Starting from the first line below, repeat the data exactly through to the last.

*** Opening of Stored data ***

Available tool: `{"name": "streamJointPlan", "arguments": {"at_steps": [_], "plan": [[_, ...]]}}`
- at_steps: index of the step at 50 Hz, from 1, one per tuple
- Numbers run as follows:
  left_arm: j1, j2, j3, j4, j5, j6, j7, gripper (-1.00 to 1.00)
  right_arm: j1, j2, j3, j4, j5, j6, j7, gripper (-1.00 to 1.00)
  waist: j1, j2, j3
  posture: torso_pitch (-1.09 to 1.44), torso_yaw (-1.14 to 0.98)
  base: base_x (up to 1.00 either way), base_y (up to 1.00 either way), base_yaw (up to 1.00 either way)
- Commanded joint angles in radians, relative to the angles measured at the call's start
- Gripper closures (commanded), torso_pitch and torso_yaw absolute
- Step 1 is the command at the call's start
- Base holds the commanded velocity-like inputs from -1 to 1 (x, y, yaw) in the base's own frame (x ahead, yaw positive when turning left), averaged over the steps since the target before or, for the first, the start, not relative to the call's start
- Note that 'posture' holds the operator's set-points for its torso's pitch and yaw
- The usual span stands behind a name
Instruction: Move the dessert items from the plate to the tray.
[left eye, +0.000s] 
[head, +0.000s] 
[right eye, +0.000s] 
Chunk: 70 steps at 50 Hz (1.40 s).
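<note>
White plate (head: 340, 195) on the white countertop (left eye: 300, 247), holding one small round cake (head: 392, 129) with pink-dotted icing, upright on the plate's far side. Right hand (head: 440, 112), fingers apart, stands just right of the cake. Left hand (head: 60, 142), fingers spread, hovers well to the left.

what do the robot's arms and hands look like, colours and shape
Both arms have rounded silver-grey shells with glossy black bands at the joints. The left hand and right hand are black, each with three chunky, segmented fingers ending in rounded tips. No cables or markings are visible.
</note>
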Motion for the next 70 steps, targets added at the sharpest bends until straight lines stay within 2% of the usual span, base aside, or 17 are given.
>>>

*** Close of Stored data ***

◆ Completed exercise
Available tool: `{"name": "streamJointPlan", "arguments": {"at_steps": [_], "plan": [[_, ...]]}}`
- at_steps: index of the step at 50 Hz, from 1, one per tuple
- Numbers run as follows:
  left_arm: j1, j2, j3, j4, j5, j6, j7, gripper (-1.00 to 1.00)
  right_arm: j1, j2, j3, j4, j5, j6, j7, gripper (-1.00 to 1.00)
  waist: j1, j2, j3
  posture: torso_pitch (-1.09 to 1.44), torso_yaw (-1.14 to 0.98)
  base: base_x (up to 1.00 either way), base_y (up to 1.00 either way), base_yaw (up to 1.00 either way)
- Commanded joint angles in radians, relative to the angles measured at the call's start
- Gripper closures (commanded), torso_pitch and torso_yaw absolute
- Step 1 is the command at the call's start
- Base holds the commanded velocity-like inputs from -1 to 1 (x, y, yaw) in the base's own frame (x ahead, yaw positive when turning left), averaged over the steps since the target before or, for the first, the start, not relative to the call's start
- Note that 'posture' holds the operator's set-points for its torso's pitch and yaw
- The usual span stands behind a name
Instruction: Move the dessert items from the plate to the tray.
[left eye, +0.000s] 
[head, +0.000s] 
[right eye, +0.000s] 
Chunk: 70 steps at 50 Hz (1.40 s).
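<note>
White plate (head: 340, 195) on the white countertop (left eye: 300, 247), holding one small round cake (head: 392, 129) with pink-dotted icing, upright on the plate's far side. Right hand (head: 440, 112), fingers apart, stands just right of the cake. Left hand (head: 60, 142), fingers spread, hovers well to the left.

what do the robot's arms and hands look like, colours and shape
Both arms have rounded silver-grey shells with glossy black bands at the joints. The left hand and right hand are black, each with three chunky, segmented fingers ending in rounded tips. No cables or markings are visible.
</note>
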Motion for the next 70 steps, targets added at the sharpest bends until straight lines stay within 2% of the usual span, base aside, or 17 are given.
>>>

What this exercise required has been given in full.